Non-medicinal Technique and Dyspnea in Weaning Patients
NCT06926231 · Status: NOT_YET_RECRUITING · Phase: NA · Type: INTERVENTIONAL · Enrollment: 82
Last updated 2025-05-23
Summary
This is a randomized, controlled, multicenter, open-label, category 2, parallel-arm study of efficacy and superiority.
The target population are patients hospitalized in the intensive care unit (ICU), ventilated with invasive mechanical ventilation for 24 hours or more and having failed a spontaneous breathing trial (SBT, i.e. weaning test of invasive mechanical ventilation \[IMV\]).

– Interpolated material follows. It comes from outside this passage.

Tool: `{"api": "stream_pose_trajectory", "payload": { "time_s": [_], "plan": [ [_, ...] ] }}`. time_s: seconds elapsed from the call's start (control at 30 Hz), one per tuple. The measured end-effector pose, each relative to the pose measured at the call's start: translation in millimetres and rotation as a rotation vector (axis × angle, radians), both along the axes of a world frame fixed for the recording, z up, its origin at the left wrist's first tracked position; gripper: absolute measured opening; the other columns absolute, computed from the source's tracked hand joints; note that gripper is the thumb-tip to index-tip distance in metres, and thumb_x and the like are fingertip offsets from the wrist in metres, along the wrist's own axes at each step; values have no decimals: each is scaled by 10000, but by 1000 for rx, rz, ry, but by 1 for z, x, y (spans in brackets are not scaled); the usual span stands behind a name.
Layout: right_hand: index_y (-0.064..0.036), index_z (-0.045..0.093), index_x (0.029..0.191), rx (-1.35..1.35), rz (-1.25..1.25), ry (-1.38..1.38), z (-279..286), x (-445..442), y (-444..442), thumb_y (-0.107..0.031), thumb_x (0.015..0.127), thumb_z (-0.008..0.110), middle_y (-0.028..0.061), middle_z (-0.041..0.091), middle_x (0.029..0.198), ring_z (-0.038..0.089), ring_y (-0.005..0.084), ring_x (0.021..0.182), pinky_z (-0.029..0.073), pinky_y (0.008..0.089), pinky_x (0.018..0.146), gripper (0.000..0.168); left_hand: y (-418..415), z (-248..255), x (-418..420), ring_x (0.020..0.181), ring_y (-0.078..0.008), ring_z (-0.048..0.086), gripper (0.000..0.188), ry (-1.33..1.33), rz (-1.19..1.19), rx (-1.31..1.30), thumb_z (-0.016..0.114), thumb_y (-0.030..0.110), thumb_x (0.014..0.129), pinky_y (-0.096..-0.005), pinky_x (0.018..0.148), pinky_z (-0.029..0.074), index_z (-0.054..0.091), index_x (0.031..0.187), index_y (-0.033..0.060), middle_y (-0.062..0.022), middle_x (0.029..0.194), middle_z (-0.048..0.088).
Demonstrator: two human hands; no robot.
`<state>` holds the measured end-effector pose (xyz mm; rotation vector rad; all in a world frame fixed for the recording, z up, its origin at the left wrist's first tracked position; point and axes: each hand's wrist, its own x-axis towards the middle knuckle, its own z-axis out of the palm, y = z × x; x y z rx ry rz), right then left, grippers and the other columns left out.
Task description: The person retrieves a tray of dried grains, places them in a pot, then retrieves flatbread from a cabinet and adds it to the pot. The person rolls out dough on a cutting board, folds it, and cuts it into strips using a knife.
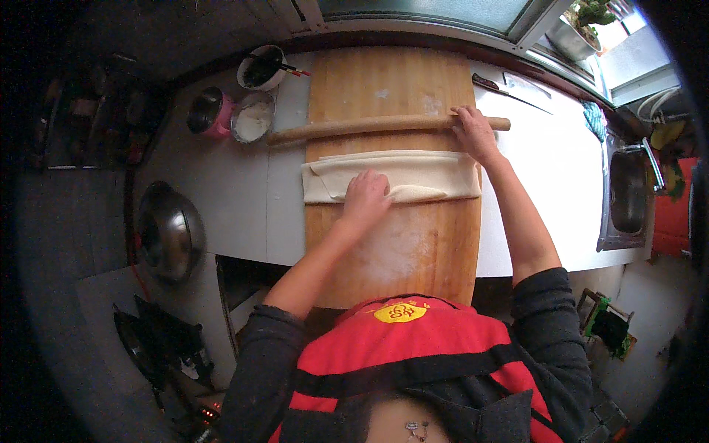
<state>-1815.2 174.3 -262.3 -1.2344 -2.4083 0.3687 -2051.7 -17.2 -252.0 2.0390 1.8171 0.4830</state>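
Note:
A long wooden rolling pin (354,125) lies crosswise over a floured wooden board (437,243). My right hand (475,130) is around it near its right end. Closer to me, a folded sheet of pale dough (432,166) spans the width of the board in layers. My left hand (368,191), fingers curled, grips the near part of the dough, where the front edge is puckered and slightly raised. My left fingertips are partly hidden. White flour dusts the board in front of the dough.
Left on the white counter (235,194) are a bowl of flour (253,119), a pink pot (213,113), a white bowl with chopsticks (260,69) and a metal wok or lid (171,232). A knife (509,93) lies right, before a sink (627,191).

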Motion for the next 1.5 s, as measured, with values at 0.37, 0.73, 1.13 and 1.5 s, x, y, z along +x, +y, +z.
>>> {"api": "stream_pose_trajectory", "payload": {
  "time_s": [0.37,0.73,1.13,1.5],
  "plan": [
    [-44,532,1075,27,-151,314,35,10,-120,7,768,579,164,553,1036,539,342,971,457,400,803,315,32,-12,-20,1033,-307,479,330,-55,94,248,676,167,703,-420,835,409,540,994,94,-116,1061,523],
    [-24,591,987,-431,-245,398,-3,30,-201,-106,842,554,178,622,908,609,335,833,488,372,726,171,11,-11,-78,956,-354,507,351,189,38,-252,698,284,724,-428,820,412,571,941,40,-170,987,550],
    [-62,603,1004,47,-478,161,-13,119,11,-163,861,539,116,632,932,618,242,812,490,345,723,186,-136,-34,-29,931,-364,571,360,-292,316,-536,647,254,781,-405,792,451,553,1024,6,-215,963,598],
    [-70,506,1064,122,-68,-397,-73,106,169,-85,821,439,176,561,1076,560,365,965,480,438,797,253,-218,-27,15,924,-363,592,422,-340,780,-527,672,253,761,-405,768,471,537,1082,16,-216,987,609]
  ]
}}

The primary objective is to evaluate the efficacy of medical hypnosis in reducing dyspnea experienced before the SBT in patients identified as difficult to wean in the ICU, compared with the protocolized standard of care.
The primary outcome is the mean value of the daily visual analog scale (VAS) of dyspnea, self-assessed by the patient, measured immediately after the hypnosis session (before SBT) from Day-0 to Day-7 or until extubation. In the control group, the daily value (from D0 to D7 or extubation) of the self-assessed dyspnea VAS will be measured immediately before SBT.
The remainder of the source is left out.